Le didascalie sono la parte più interessante di Life on Art. Indicandoci la destinazione, al termine del lavoro, di ciò che è stato utilizzato per realizzare gli assemblage riprodotti nelle immagini, esse ci mettono al corrente del modo in cui il materiale si era reso disponibile (era stato acquistato, preso in prestito o tolto momentaneamente dalla mia vita) ma soprattutto dell’impatto ambientale e umano di Life on Art.

La realizzazione di mostra e catalogo ha contribuito all’inquinamento globale, non importa se in minima parte, così come inquinano tutte le pratiche artistiche. Mi è sembrato interessante segnalarlo, perché l’operato dell’artista non può essere esonerato dall’obbligo morale di non inquinare, o di inquinare il meno possibile.

L’impatto umano di Life on Art consiste nell’aver generato o rivitalizzato relazioni tra le persone e tra le persone e gli oggetti (quelli rimodellati in assemblage) ed è bello che esse siano nate per contenere i danni ambientali, in particolare per limitare la quantità di rifiuti. Possiamo quasi individuare una forma di economia circolare intorno a Life on Art: il cibo è stato in gran parte mangiato e gli oggetti non utilizzabili da me sono stati donati a chi sapeva che li avrebbe usati.

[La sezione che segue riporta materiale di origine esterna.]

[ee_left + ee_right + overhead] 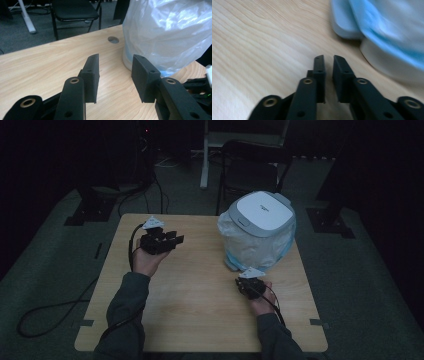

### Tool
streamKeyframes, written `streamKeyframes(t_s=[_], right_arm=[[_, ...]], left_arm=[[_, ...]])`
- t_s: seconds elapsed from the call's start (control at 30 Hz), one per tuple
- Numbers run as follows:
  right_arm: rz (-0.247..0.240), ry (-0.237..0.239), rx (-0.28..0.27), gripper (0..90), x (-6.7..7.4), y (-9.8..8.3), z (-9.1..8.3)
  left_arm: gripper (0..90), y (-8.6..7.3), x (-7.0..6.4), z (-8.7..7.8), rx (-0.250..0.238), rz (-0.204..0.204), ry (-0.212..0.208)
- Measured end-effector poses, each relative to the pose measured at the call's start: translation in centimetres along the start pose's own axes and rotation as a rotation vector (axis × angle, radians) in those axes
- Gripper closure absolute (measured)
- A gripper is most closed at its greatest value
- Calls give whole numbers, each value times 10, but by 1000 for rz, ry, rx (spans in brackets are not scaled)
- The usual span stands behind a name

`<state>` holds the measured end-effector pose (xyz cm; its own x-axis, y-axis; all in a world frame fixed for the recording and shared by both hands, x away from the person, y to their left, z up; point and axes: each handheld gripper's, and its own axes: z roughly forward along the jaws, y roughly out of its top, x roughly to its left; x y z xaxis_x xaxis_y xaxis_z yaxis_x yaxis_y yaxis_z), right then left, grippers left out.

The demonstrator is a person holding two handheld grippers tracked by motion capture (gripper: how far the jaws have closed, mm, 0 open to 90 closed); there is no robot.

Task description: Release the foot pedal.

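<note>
On the light wooden table stands a white, round-cornered bin with a grey-and-white lid, wrapped in a clear plastic bag with a blue edge, toward the far right of the tabletop. The left gripper is held up over the far left part of the table, well apart from the bin, jaws pointing across toward it. In the left gripper view those jaws stand released, a wide gap with only bare wood between them, the bagged bin rising beyond. Down at the right, the right gripper sits low just beside the foot of the bin. In the right gripper view its jaws show a narrow slit, nothing clamped, with the blue bag edge and the white base just ahead to one side.
</note>
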<state>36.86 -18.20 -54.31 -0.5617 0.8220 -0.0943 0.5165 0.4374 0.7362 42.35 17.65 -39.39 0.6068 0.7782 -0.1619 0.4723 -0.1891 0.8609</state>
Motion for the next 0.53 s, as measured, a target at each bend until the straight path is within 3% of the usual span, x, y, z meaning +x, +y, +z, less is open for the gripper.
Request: streamKeyframes(t_s=[0.17,0.33,0.43,0.53], right_arm=[[58,-62,17,629,-24,-14,-15],[165,-111,14,531,-50,-28,-22],[232,-96,2,450,-60,-32,-22],[239,-109,-3,381,-61,-34,-22]], left_arm=[[581,-16,7,-1,14,-25,13],[580,-38,11,-1,39,-46,22],[580,-50,14,-2,50,-67,27],[580,-58,16,-2,59,-76,30]])
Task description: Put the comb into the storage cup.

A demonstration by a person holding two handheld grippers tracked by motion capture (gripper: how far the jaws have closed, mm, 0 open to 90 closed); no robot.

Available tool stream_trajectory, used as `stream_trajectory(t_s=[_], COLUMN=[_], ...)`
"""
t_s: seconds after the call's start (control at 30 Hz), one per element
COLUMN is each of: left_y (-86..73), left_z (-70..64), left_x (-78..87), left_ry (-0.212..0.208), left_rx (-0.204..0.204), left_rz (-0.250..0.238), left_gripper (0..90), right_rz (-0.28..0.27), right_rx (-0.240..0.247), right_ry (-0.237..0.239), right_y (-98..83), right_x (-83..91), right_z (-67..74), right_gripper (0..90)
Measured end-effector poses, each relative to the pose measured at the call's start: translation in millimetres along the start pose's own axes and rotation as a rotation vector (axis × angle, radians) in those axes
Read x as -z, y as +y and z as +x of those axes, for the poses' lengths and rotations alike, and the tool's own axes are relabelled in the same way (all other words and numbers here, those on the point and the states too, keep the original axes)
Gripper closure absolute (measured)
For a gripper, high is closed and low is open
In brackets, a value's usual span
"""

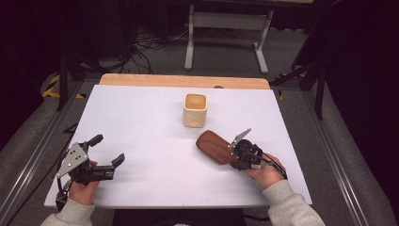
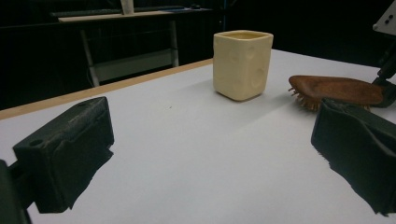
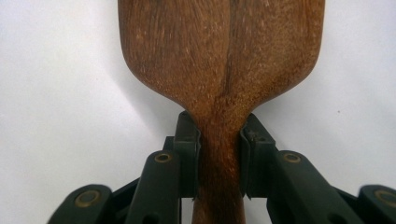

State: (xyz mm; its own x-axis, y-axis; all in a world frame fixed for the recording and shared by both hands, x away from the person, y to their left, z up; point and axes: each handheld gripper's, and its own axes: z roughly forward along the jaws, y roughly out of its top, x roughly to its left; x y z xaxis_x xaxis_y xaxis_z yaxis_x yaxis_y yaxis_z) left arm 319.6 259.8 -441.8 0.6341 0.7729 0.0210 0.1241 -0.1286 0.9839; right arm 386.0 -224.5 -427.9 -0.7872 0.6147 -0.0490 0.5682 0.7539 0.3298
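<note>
A brown wooden hairbrush (image 1: 214, 146) lies bristles down on the white table (image 1: 141, 117), right of centre. My right gripper (image 1: 234, 153) is shut on its narrow handle; in the right gripper view the two pads (image 3: 189, 149) press on either side of the handle below the broad brush (image 3: 219, 51) back. A cream square cup (image 1: 195, 109) stands upright behind the brush, apart from it. My left gripper (image 1: 108, 149) rests open near the front left, with nothing between its jaws. From the left gripper (image 2: 210, 154) view the cup (image 2: 243, 63) and the brush (image 2: 336, 88) sit ahead and to the right.
A wooden strip (image 1: 183, 81) runs along the table's far edge. Beyond it stands a white table frame (image 1: 226, 21) on a grey floor with cables (image 1: 150, 44). Metal rails (image 1: 33, 160) flank the table on both sides.
</note>
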Motion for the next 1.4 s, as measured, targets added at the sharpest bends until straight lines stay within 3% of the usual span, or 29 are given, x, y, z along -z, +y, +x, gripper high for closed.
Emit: stream_trajectory(t_s=[0.1,0.17,0.4,0.9,0.93,1.1,1.13,1.4], left_y=[0.5,0.6,0.7,-0.3,-0.5,-0.2,-0.4,0.5], left_z=[-0.1,2.0,4.5,2.4,2.2,4.0,4.3,3.9], left_x=[0.0,1.6,6.3,6.0,5.7,5.5,5.1,3.5], left_ry=[0.013,-0.015,-0.074,-0.066,-0.062,-0.082,-0.088,-0.116], left_rx=[0.013,0.026,-0.001,-0.017,-0.017,0.006,0.012,0.011], left_rz=[0.004,0.003,0.017,0.013,0.010,0.024,0.020,0.037], left_gripper=[0.2,0.2,0.2,1.6,0.3,0.8,0.8,0.1], right_rz=[-0.010,-0.015,-0.063,-0.199,-0.229,-0.281,-0.320,-0.435], right_rx=[0.006,0.016,0.043,0.086,0.088,0.110,0.118,0.143], right_ry=[0.001,0.002,-0.005,-0.020,-0.022,-0.025,-0.026,-0.023], right_y=[-0.4,-0.3,2.0,6.5,6.8,7.9,8.5,11.5], right_x=[1.4,2.1,9.1,29.4,32.8,36.8,39.7,43.5], right_z=[0.7,2.3,8.2,15.7,17.8,20.5,22.4,29.6], right_gripper=[72.5,72.5,72.5,72.4,72.4,72.4,72.4,72.4])
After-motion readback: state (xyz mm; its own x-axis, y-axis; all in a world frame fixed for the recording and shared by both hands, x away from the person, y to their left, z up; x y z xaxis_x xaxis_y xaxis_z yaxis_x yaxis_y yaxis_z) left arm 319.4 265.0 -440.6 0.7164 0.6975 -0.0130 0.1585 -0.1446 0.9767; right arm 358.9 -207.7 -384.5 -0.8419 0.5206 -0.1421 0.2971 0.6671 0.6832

Una seconda osservazione nasce dalla messinscena di mostra e catalogo, di cui il dummy Life on Art prende le sembianze. Non c’è stata alcuna mostra e le immagini del dummy-catalogo non sono fotografie di opere esposte (assemblage), ma opere esse stesse. Più semplicemente, gli assemblage sono stati fatti al fine di realizzare le fotografie.

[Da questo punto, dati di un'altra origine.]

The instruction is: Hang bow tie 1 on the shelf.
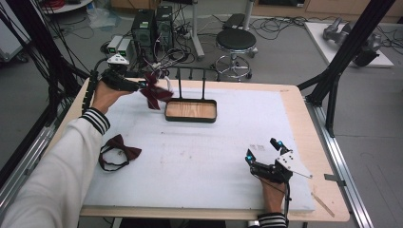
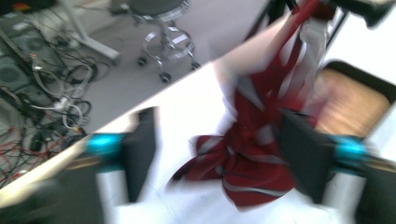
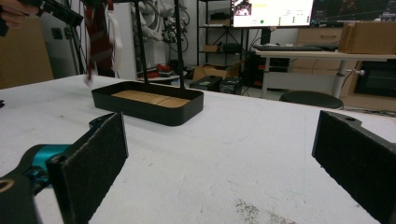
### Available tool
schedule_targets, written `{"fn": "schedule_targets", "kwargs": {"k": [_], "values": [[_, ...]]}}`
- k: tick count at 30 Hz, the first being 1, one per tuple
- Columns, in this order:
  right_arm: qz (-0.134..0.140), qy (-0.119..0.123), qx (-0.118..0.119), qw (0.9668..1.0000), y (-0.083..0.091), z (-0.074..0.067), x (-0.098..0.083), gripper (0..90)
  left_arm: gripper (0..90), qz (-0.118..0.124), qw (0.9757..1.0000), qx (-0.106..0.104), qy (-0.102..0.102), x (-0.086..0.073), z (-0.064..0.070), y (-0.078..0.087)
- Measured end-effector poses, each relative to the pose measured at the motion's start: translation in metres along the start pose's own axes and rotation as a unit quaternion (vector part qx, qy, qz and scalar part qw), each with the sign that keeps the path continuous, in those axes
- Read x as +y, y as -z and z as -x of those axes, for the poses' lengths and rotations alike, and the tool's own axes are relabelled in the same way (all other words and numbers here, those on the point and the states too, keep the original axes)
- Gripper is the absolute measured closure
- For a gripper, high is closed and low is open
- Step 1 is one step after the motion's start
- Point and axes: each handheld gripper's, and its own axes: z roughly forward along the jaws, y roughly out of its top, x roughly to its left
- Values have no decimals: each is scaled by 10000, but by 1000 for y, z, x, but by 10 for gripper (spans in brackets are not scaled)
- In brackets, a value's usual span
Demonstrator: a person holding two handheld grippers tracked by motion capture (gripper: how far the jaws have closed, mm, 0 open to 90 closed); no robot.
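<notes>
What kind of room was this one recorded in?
Most likely a robotics lab or workshop: computer towers with tangled cables on the floor, a monitor on a desk behind, and a black metal frame around the padded table.

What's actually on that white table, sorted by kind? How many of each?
Dark red bow ties: 2, a striped bow tie hanging at the rack by the left gripper, a plain bow tie lying flat on the pad.
Black tray with rack: 1.
Hand-held grippers: 2, counting the right gripper.
Total: 5.
</notes>
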Motion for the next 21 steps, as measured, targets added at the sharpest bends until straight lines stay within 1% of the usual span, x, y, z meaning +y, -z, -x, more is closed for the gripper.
{"fn": "schedule_targets", "kwargs": {"k": [1,2,4,8,10,13,16,17,19,21], "values": [[-1,-3,-7,10000,0,0,0,26,169,71,10000,-17,46,0,0,2],[2,2,-6,10000,0,0,0,26,160,115,9999,-83,27,0,-1,4],[3,3,-6,10000,0,0,0,26,159,221,9997,-93,-14,-1,-2,8],[0,0,0,10000,0,0,0,26,158,379,9992,-137,26,-1,-2,13],[-1,2,-2,10000,0,0,0,26,158,392,9992,-126,15,-1,-1,16],[-2,-10,-5,10000,0,0,0,25,158,477,9987,-181,-26,-1,2,20],[-2,1,-18,10000,0,0,0,26,158,685,9973,-261,-79,0,6,25],[0,2,-12,10000,0,0,0,25,158,774,9965,-317,-81,0,8,26],[-3,-4,-13,10000,0,0,0,26,158,887,9954,-339,-128,-1,12,30],[-3,-5,-11,10000,0,0,0,26,158,1073,9934,-377,-142,-5,16,35]]}}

Come sempre mi piace portare la fotografia ai suoi confini. Con lo stesso impegno di risorse e tempo avrei potuto fare i medesimi assemblage, fotografarli come si fotografano opere di questo tipo e dar vita a un vero catalogo da proporre come dummy. Ho preferito invece “trasformare” gli assemblage in fotografie, affidandomi all’aura esclusiva di queste ultime. Tuttavia questa volta la tentazione di cambiare approccio è stata forte. Alcuni assemblage sono riusciti bene ed è stato doloroso sostituirli con una fotografia. E infatti in alcuni casi gli assemblage sono stati conservati e archiviati (anche) come tali. E questa è un’altra informazione che potete trovare nelle didascalie.